Ice hockey in Israel started as a minor sport. Until the construction of the new arena in Holon, many Israeli hockey players were members of the Canada Israel Hockey School (since renamed the "Hockey Academy of Israel") housed at the Canada Centre in Metulla.

==History==
Ice Hockey has been played in Israel since 1986 when Israel's first ice rink opened in Kiryat Motzkin. In 1988 after the second rink opened in Bat Yam, near Tel Aviv, the Israel Ice Hockey and Figure Skating Association was founded in 1988 by immigrants from Canada, America, Europe and the former Soviet Union. Israel joined the International Ice Hockey Federation in 1991 and first participated in an IIHF world championships in 1992.
During the 1990s there was a large influx of Russian immigrants to Israel, some of whom were professional ice hockey players. Boris Mindel, one of these immigrants, established a junior program at the Canada Centre in Metulla, in northern Israel.

Roger Neilson, former coach in the National Hockey League, helped to create summer ice hockey camps in Metulla in 1998.

The Canada Israel Hockey School (recently renamed the Hockey Academy of Israel) runs a recreational program at the Canada Centre that is open to youngsters of all faiths. In 2014, it had an enrollment of 450 Jewish and Arab youngsters. In 2014, forty players were Alawites from Ghajar on the Lebanese border.

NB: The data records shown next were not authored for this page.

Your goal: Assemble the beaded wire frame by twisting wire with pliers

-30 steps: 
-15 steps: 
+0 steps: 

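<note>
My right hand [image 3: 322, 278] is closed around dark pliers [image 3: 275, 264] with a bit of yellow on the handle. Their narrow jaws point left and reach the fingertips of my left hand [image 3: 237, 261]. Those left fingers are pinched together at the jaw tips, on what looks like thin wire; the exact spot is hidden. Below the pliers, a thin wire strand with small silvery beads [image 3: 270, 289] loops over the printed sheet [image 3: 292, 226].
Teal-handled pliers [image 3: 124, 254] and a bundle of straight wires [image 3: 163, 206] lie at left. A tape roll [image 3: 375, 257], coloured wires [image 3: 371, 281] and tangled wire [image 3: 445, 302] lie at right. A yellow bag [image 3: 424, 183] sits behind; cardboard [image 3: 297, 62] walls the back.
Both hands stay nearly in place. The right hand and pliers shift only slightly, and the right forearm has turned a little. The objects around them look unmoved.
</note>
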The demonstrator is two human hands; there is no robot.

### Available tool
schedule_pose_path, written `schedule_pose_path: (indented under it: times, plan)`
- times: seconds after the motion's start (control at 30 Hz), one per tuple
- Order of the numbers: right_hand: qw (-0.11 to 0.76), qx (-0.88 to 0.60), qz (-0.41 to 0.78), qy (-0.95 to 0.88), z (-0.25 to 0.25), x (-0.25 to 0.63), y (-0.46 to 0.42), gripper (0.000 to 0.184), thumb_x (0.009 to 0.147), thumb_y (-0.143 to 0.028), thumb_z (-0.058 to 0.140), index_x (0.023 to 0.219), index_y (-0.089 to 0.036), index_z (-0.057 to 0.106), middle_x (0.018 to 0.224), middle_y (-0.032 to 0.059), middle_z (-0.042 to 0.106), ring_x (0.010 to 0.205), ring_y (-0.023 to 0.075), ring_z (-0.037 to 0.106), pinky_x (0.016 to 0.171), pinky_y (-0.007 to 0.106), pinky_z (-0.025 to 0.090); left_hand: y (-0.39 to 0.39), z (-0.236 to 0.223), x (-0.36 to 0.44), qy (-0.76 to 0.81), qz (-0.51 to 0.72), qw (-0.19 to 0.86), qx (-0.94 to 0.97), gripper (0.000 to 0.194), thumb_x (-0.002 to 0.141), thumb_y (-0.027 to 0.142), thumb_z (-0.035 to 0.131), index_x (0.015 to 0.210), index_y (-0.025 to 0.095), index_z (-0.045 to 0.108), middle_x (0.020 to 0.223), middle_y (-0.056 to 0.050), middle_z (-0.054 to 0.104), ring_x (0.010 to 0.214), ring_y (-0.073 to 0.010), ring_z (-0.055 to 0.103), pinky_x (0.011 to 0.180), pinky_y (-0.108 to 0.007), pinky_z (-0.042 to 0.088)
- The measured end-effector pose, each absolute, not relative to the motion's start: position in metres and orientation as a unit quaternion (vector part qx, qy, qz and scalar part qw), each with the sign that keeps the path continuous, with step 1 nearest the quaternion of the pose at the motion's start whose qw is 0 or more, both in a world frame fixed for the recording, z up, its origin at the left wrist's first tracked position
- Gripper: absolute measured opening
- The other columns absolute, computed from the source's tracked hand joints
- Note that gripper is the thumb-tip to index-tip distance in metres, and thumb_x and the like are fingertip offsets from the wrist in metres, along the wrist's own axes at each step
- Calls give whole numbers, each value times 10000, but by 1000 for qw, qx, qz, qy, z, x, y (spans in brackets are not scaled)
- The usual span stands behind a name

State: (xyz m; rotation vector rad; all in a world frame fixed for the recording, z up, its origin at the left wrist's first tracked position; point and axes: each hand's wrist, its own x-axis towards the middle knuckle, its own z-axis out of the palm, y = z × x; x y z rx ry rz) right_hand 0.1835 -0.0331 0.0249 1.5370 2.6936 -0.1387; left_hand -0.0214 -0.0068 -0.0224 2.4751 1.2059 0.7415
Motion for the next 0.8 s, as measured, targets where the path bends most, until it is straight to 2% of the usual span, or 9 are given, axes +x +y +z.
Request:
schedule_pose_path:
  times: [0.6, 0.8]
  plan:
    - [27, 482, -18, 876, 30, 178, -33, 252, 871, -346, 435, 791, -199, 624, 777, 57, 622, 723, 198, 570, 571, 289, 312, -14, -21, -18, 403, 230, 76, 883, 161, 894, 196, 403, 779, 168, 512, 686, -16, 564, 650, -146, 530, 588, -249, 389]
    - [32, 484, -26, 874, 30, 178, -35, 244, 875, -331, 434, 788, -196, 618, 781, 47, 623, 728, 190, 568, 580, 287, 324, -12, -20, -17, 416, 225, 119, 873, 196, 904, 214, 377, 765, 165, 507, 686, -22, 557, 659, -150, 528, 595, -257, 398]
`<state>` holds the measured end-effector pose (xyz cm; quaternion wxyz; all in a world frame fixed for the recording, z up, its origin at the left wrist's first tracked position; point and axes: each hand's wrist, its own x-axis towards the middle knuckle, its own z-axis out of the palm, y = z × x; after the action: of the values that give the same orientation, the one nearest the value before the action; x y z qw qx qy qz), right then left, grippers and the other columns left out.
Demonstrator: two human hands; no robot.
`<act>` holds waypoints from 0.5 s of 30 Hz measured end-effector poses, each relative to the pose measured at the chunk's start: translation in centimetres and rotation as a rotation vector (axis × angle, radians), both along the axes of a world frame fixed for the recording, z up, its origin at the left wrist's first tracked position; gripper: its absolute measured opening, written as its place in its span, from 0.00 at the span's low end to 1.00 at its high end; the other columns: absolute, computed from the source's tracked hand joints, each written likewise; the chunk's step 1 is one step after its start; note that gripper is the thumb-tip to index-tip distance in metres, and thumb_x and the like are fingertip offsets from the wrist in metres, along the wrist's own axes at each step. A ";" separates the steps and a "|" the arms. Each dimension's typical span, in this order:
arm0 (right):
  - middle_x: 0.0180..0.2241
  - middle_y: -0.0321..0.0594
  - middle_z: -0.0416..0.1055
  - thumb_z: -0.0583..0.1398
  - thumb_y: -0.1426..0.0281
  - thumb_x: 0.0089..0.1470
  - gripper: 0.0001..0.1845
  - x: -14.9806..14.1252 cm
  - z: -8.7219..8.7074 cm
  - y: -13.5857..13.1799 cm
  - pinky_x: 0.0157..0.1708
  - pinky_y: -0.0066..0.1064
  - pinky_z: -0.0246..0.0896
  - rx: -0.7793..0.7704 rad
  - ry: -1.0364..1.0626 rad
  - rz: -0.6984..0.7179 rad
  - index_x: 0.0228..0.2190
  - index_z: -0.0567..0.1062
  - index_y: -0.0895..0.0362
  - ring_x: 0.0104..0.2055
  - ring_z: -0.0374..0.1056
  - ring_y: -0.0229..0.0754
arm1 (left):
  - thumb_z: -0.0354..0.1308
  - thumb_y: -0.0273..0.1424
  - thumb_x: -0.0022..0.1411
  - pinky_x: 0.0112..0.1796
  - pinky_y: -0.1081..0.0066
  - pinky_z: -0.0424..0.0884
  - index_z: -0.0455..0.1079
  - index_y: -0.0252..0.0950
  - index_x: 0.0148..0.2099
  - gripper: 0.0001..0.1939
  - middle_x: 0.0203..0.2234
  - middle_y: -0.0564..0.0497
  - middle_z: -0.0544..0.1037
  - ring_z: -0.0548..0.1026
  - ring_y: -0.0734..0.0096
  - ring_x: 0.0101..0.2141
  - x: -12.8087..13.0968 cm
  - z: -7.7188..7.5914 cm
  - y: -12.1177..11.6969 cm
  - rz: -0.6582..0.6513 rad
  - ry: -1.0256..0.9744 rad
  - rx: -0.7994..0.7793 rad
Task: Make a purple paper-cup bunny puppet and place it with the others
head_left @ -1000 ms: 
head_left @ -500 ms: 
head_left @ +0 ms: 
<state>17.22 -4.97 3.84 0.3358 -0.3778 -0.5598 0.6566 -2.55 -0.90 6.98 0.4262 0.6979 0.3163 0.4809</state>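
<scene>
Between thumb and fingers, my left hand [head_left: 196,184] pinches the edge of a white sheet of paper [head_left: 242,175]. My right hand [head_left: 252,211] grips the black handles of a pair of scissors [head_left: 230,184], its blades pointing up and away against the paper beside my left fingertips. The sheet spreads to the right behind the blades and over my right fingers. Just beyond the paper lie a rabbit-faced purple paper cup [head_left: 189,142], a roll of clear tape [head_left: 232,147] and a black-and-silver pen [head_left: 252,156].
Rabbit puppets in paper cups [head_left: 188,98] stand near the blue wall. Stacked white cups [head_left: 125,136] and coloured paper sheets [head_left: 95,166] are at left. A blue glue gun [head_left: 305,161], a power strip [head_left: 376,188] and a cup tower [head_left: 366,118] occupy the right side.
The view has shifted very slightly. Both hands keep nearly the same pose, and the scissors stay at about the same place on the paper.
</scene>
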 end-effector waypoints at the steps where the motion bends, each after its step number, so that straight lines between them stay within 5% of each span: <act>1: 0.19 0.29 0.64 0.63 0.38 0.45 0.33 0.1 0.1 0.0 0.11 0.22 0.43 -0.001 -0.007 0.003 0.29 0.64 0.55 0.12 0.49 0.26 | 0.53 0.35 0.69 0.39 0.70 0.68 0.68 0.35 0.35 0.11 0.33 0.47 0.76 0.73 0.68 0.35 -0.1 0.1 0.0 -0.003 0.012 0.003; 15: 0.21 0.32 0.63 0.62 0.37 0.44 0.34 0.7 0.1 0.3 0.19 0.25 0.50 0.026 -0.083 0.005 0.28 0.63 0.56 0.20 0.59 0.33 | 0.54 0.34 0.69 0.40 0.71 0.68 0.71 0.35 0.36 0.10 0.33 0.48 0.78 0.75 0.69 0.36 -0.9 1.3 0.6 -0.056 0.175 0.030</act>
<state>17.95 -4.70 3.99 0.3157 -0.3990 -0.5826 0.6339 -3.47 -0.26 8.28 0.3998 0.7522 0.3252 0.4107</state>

==Ice Hockey Federation of Israel==

The Ice Hockey Federation of Israel is recognized as the governing body of Ice Hockey in Israel by the Ministry of Education's Sports Authority.

==Israeli League==

The Israeli League is the top tier hockey league in Israel. It was founded in 1990 with 6 teams.

Currently (2019) the Senior-A top division consists of 12 teams, divided into upper and lower group, from 10 major clubs:
- Yahud
- Tel Mond
- Haifa Hawks
- HC Bat Yam
- Rishon Devils
- HC Metulla (CIHS)
- Dragons Nes Ziona
- Holon Ninjas
- Petah Tikva
- Gedera

The IcePeaks arena in Holon created a major impact on the number of senior teams in Israel.

==Israel national ice hockey team==

The Israel national ice hockey team has been a member of the International Ice Hockey Federation since 1 May 1991. The men's team is currently ranked 34th, and the women's team is not ranked. As of April 2017 Israel had 901 total players: 345 Male, 513 Junior and 43 females. Additionally they have 29 referees and 4 indoor rinks.

The national team, in the 2013 IIHF Ice Hockey World Championship Division II Group B, won the gold medal. As a result, the team was promoted to Division II Group A. In 5 games played they were able to defeat China, Turkey, New Zealand and Bulgaria while suffering their only loss to Mexico.

==Maccabiah Games==
In 1997, during the 15th Maccabiah Games Ice Hockey was included for the first time, with Team Canada winning the inaugural gold medal. Once again in 2013, Ice Hockey joined for the 19th Maccabiah Games as an official sport.

Funding was extremely low for the Ice Hockey team and the sport was nearly removed from the games. Owners of 6 NHL teams (Edmonton Oilers, Anaheim Ducks, Philadelphia Flyers, Toronto Maple Leafs, Florida Panthers and Tampa Bay Lightning) funded the sports, enabling it to officially join for the first time.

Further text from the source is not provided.